- WHAT YOU ARE ASKED TO DO: Find "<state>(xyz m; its" in the data, then restate the line it sits in and every later line word for word, ending with the last line.

- SOURCE MATERIAL:

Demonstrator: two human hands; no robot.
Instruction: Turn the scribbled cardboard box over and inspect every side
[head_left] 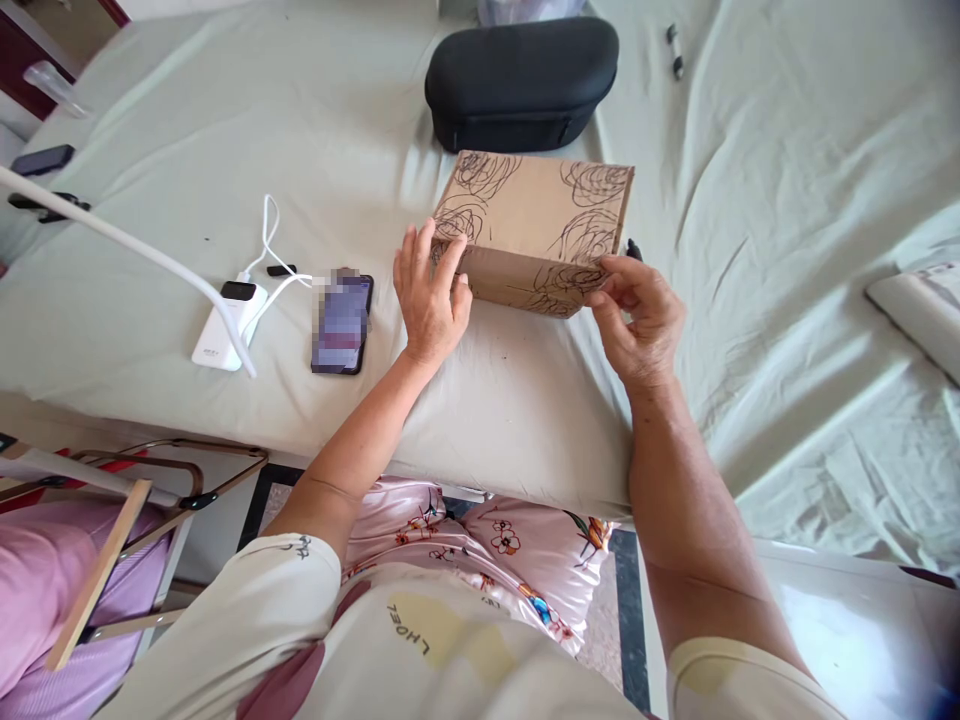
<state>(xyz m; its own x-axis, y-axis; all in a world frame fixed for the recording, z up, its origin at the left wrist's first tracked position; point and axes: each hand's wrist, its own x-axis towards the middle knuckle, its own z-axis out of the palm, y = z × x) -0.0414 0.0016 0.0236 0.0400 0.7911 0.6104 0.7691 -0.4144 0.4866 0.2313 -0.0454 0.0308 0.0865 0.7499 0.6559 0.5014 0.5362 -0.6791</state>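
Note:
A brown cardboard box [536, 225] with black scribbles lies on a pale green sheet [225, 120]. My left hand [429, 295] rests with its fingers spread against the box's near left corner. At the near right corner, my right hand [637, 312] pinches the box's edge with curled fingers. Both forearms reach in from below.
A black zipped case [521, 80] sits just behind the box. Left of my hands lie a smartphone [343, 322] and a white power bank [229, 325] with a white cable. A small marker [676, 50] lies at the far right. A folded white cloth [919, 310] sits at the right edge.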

- OUTPUT OF THE EXERCISE:
<state>(xyz m; its own x-axis, y-axis; all in a world frame fixed for the recording, z up, its origin at the left wrist's first tracked position; point and axes: each hand's wrist, its own x-axis towards the middle knuckle, its own z-axis out of the palm, y = z × x) -0.0414 0.0016 0.0236 0.0400 0.7911 0.6104 0.7691 -0.4144 0.4866 0.2313 -0.0454 0.0308 0.0865 0.7499 0.6559 0.5014 0.5362 -0.6791</state>
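Note:
A brown cardboard box [536, 225] with black scribbles lies on a pale green sheet [225, 120]. My left hand [429, 295] rests with its fingers spread against the box's near left corner. At the near right corner, my right hand [637, 312] pinches the box's edge with curled fingers. Both forearms reach in from below.
A black zipped case [521, 80] sits just behind the box. Left of my hands lie a smartphone [343, 322] and a white power bank [229, 325] with a white cable. A small marker [676, 50] lies at the far right. A folded white cloth [919, 310] sits at the right edge.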

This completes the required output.